Ghana To Celebrate Highlife Music In December
HIGHLIFE, THE music of Ghanaian origin, has in recent years seen a decline in patronage, with fewer albums being released and a silent crippling of the ground breaking music genre.
Household names across the world such as Agya Koo Nimo, A. B. Crentsil, Paapa Yankson, Alhaji K. Frimpong and Amakye Dede now seem to be history with the advent of newer genres such as hiplife and crunk music.
Artistes such as Kwaw Kese, Sarkodie and Obrafour are but a few of the currently celebrated music artistes in Ghana. However, the music that originated in the early 1990’s and has lighted the dark path of Ghana’s political and social history over the years; highlife, is far from dead.
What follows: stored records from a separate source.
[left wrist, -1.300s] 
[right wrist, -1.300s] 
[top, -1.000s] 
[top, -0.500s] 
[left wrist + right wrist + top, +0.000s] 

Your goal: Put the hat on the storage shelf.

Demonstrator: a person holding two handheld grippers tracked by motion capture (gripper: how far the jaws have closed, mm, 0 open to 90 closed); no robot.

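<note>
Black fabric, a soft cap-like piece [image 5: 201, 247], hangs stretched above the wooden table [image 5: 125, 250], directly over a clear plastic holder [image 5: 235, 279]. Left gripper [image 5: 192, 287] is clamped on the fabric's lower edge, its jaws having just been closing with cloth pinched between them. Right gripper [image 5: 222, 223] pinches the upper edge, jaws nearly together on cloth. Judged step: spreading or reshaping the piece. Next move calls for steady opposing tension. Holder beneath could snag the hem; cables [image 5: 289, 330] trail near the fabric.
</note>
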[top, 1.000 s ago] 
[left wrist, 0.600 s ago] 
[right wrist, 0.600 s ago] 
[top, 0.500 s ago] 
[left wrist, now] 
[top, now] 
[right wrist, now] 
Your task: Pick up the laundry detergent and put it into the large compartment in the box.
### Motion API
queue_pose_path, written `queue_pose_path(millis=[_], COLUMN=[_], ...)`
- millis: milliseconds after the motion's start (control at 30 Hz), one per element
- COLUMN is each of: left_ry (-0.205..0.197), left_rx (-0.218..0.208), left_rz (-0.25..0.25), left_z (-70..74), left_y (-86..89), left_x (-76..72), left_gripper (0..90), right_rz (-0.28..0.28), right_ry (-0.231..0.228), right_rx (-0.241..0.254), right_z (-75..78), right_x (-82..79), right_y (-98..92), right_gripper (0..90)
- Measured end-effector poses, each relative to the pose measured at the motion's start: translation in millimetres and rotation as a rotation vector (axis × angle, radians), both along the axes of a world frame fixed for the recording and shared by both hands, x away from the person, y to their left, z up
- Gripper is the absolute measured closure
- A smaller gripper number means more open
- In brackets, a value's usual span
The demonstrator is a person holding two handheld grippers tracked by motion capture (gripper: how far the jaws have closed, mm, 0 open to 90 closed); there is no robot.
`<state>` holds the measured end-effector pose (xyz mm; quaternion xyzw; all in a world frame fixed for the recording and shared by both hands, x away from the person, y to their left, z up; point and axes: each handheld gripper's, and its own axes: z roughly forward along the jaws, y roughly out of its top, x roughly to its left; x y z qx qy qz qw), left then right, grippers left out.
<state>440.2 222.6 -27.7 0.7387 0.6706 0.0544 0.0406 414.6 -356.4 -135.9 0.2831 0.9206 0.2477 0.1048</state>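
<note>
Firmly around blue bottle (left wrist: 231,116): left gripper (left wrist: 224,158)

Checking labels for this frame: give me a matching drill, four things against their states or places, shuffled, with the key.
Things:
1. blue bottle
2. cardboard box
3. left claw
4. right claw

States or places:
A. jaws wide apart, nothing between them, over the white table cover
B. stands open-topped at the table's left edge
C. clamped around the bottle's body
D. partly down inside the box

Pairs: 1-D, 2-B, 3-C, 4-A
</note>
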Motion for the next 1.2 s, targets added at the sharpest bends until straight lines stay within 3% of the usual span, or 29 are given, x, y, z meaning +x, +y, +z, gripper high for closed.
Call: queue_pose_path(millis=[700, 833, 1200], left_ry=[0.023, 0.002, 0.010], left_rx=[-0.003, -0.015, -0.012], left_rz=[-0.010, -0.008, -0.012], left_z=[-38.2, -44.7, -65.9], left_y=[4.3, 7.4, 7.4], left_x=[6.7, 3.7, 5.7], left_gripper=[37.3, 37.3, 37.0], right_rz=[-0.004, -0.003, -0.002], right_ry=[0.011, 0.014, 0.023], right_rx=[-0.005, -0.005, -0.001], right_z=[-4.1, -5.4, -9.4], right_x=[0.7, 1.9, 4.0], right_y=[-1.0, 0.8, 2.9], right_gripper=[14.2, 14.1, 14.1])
As many artistes and music producers we interviewed have attested, the sounds of the guitars and drums that characterize highlife music have often formed the base of most recently released songs in the country. As the originator of the hiplife genre, , put it, “It’s good to pay homage to highlife music”.
Citi 97.3 FM, an Accra-based radio station, will once again lead the path it has been charting for over three years in maintaining and promoting the music of our birth, highlife.
Often described as the life source of highlife music in Ghana, the ‘Music Of Ghanaian Origin’ (MOGO) concert, an annual event organised on Farmer’s Day, is a renaissance of Ghanaian musical heritage and seeks to track the transition of Ghanaian music.
It features the crème de la crème of Ghanaian musicians who helped create an identity for authentic Ghanaian music.
Past events have featured inspiring acts from artistes such as Agya Koo Nimo, the Osibisa band, George Darko, Ben Brako, Paapa Yankson, Paulina Oduro and Asabea Cropper.
This year’s event will be no different with performances from Germany-based Lee Duodo, the ever green Ramblers International Band, the sensational Jewel Ackah and many others.